Hüseyin Kalkan
Cengiz Sinan Çelik 23 yaşında cezaevine girdi, müebbet hapis cezası aldı, hala cezaevinde. Gözaltına alındığı zaman gördüğü işkenceler yetmezmiş gibi, cezaevinde işkencelere maruz kaldı. Cezaevinde saldırıya uğramasına zemin hazırlandı. Şimdi o çeşitli hastalıklardan muzdarip bir hasta tutuklu. Serbest bırakılmıyor, tedavi edilmiyor. Bütün bunlara rağmen o da durmadan üretiyor. Resimleri içerde ve dışarda çeşitli resim sergilerinde yer aldı. Daha yeni bir şiir kitabı yayınlandı. Cengiz, Hüseyin Çelebi Edebiyat etkinliğinde Kürtçe ve Türkçe şiir dallarında, İHD Bingöl şubesinin şiir ve öykü yarışmasında, Yılmaz Güney Kültür ve Sanat Festivali’nde ödüle değer görüldü. Tam cepheden şiire giriyor Sinan! Kendi şiirine. Eğilip bükülme yok. Kitaptan:
“Ben geldim!
Cürmüm, hayata tutunmak!
… … …
Şafağın uzun kollarına atılmış çocukların hevesiyle
ben geldim!”
Cengiz böyle yazarak uzun bir yola çıktığını haber veriyor, bilene bilmeyene. Bu uzun yolculuğa çıkmadan tanıyorum ben Cengiz’i. Sonra bir ses olarak, bir söz olarak, bir şiir olarak, sonra bir şair olarak geri döndü. O artık yol arkadaşları gibi bir yarı tanrıdır. Bir yaratıcıdır. Hayatlar yaratıyor, kahramanlar, peygamberler. En önemlisi yeni sözcükler yaratıyor; ‘Kürdianka’ gibi.
“Benki bir Kürdiankayım!
Doğduğumca ışık yüklüyüm.
Nefesimin telvesinde birikti börtü böcek
Kan akıtmaz düşlerimin mayası.
Cennetimin kapısında yakaran nebilere yol vermiştir
ırmaklarım
Yetmiş iki kavmin öyküsünde payitahttır kalbim.” (s. 125)

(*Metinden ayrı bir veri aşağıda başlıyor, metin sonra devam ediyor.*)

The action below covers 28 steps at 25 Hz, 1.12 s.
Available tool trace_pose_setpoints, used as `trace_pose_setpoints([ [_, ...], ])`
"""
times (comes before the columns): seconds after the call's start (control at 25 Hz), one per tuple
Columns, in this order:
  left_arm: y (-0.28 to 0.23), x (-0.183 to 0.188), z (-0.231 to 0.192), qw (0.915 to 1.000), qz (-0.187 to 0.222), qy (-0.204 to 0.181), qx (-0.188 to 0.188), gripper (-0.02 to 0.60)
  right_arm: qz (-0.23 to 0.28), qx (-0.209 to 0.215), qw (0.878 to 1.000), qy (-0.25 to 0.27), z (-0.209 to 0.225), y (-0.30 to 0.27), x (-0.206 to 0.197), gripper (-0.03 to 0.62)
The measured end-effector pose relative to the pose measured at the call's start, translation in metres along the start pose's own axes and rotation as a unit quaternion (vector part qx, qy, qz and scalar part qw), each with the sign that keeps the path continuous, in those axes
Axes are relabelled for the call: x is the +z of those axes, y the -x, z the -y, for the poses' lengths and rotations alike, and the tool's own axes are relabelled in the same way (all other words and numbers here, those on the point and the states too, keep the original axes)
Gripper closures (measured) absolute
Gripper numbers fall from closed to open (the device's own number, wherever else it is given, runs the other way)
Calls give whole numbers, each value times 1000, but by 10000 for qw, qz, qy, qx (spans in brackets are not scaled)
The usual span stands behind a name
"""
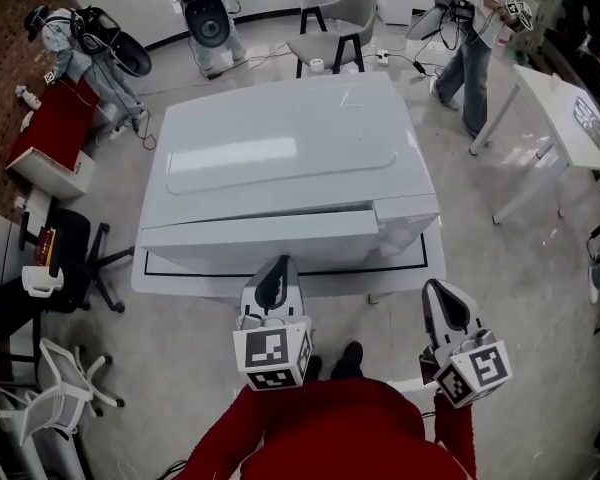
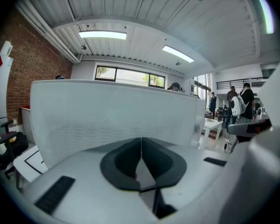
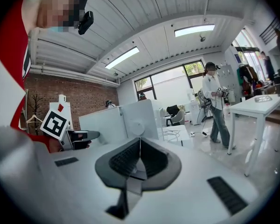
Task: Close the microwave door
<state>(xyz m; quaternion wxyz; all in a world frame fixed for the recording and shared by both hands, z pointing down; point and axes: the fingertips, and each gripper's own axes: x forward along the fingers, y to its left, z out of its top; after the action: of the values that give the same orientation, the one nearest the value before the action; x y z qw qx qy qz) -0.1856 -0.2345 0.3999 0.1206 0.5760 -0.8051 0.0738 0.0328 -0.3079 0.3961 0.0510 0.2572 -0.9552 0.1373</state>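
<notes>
The white microwave [image 1: 290, 138] sits on a low white table [image 1: 170, 273] in the head view. Its door [image 1: 260, 233] faces me and looks slightly off the body. My left gripper [image 1: 274, 274] is shut and empty, its tips just short of the door's middle. The dotted door window [image 2: 107, 125] fills the left gripper view beyond the closed left gripper [image 2: 141, 146]. My right gripper [image 1: 438, 300] is shut on nothing, off the microwave's right front corner. The right gripper [image 3: 140, 146] view shows the microwave's knob panel [image 3: 136, 125] and the left gripper [image 3: 79, 136].
Black office chair [image 1: 75, 253] and a white chair [image 1: 60, 388] stand at the left. A red cabinet [image 1: 55, 133] is beyond them. A white desk [image 1: 565, 118] and a standing person [image 1: 475, 38] are at the right. More people and a grey chair [image 1: 340, 23] lie behind.
</notes>
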Motion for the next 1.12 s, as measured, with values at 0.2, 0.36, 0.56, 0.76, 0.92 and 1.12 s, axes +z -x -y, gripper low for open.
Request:
trace_pose_setpoints([
  [0.2,-9,3,-3,9997,-34,220,-20,571,-22,120,9999,-10,0,-3,1,579],
  [0.36,-9,3,-3,9997,-10,242,38,571,-68,204,9998,-17,-1,-4,-2,579],
  [0.56,-10,3,-3,9999,20,152,76,569,-55,229,9997,-39,-2,-1,-4,579],
  [0.76,-9,2,2,9993,126,286,-228,569,-13,196,9998,-30,-1,6,-4,579],
  [0.92,1,11,25,9949,423,207,-890,571,84,189,9998,41,-1,10,1,579],
  [1.12,10,28,48,9829,795,176,-1655,571,209,86,9997,83,3,19,7,579],
])
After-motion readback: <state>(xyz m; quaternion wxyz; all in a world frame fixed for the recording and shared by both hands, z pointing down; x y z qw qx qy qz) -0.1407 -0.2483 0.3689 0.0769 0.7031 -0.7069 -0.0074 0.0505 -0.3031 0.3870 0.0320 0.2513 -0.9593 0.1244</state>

Dersimli bir çocuk O, pirinin darağacına giderken haykırdığı sözleri hiç unutmaz. Bir daha kendi dilince tekrarlar, sallanan iplere aldırmadan.
Yaşı gençtir. Ama kadim zamanların bilgisine sahiptir. 5 bin yıl öteden gül ve suyun kokusunu taşır bize. Birleştirir Hrant’ın sızısı ile:
“Vicdanını yitirmiş üç bakır kanat nasıl da kanattı
gövdemin üç gözesini.
Çırılçıplak bir dağ zirvesiydim oysa
Vartavar’dan bu yana!
Yaban geyiklerine güzelledim kursağımdaki her suskuyu.
Çığlığımdaki güvercin tedirginliğine pepük! (s.146)”
Devam eder ve dolaşır mitolojiyi. Kim zayıfsa, kim yoksulsa kim biçare ise onun yanındadır Cengiz Sinan.
“Kilinden karılmış kalbim. Dilim sen gibi.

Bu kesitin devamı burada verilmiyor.